WHAT TO PRODUCE ::
From the first line to the last, copy the material exactly and leave the pictures out.

=== Begin Enclosure ===

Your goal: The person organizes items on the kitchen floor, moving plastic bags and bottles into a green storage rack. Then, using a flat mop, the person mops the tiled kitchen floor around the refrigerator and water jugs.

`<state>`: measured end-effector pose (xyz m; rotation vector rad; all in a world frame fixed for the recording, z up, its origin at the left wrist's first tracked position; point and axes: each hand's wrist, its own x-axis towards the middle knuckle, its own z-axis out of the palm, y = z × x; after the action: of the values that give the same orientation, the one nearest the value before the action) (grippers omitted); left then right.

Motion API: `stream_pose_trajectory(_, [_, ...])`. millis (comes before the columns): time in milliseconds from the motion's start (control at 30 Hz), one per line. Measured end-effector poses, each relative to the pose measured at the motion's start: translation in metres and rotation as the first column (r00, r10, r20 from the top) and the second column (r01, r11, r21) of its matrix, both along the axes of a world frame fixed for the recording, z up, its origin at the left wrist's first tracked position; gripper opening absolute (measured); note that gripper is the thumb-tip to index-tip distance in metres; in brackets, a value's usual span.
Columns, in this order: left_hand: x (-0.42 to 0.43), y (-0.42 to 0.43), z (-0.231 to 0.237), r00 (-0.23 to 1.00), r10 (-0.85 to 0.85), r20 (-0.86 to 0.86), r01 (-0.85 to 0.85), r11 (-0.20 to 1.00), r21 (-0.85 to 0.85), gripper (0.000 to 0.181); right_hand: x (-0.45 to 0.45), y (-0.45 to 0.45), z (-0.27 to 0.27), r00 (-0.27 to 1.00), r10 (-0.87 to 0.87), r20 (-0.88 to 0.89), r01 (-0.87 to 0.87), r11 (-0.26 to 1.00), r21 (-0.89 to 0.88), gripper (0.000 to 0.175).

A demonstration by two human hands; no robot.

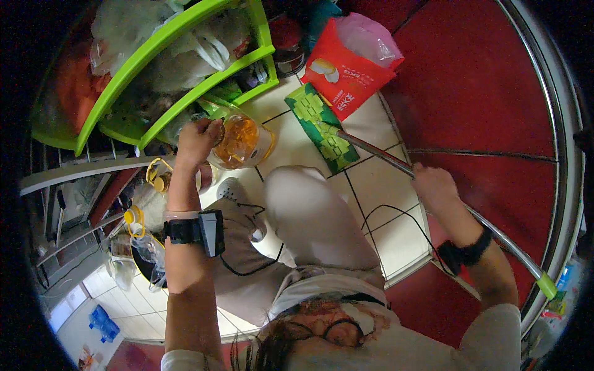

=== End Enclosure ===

EXPECTED ANSWER ::
Your goal: The person organizes items on the kitchen floor, moving plastic bags and bottles into a green storage rack. Then, using a flat mop, the person mops the tiled kitchen floor around the refrigerator and water jugs.

`<state>`: measured end-effector pose (xyz m; rotation vector rad; all in a world frame fixed for the recording, z up, its origin at the left wrist's first tracked position; point and axes: each hand's wrist, its own x-axis towards the middle knuckle, its own z-axis out of the palm, y = z × x; after the action: of the values that give the same orientation, the one nearest the value before the action) (grippers omitted); left then right.

Motion API: `stream_pose_trajectory(_, [_, ...])`. millis (comes before the columns): time in milliseconds from the motion's start (control at 30 Hz), one per line. Measured end-effector poses, each relative to the pose measured at the motion's start: translation in metres and rotation as the first column (r00, r10, r20 from the top) and the second column (r01, r11, r21) of its matrix, both along the axes of a world frame fixed for the recording, z up, its origin at the left wrist's first tracked position; gripper opening absolute (measured); note that gripper is the thumb-tip to index-tip distance in metres; in brackets, a value's usual span.
Columns, in this order: left_hand: x (-0.42 to 0.43), y (-0.42 to 0.43), z (-0.231 to 0.237), r00 (-0.23 to 1.00), r10 (-0.85 to 0.85), r20 (-0.86 to 0.86), r01 (-0.85 to 0.85), r11 (-0.20 to 1.00), r21 (-0.85 to 0.85), gripper (0.000 to 0.181); right_hand: x (-0.45 to 0.45), y (-0.45 to 0.45), z (-0.27 to 0.27), r00 (-0.27 to 1.00), r10 (-0.87 to 0.87), r20 (-0.88 to 0.89), r01 (-0.87 to 0.87), r11 (-0.26 to 1.00), r21 (-0.89 to 0.88), gripper (0.000 to 0.175).

A demonstration by two human hands; no robot.

An answer has been given, and the exercise is complete.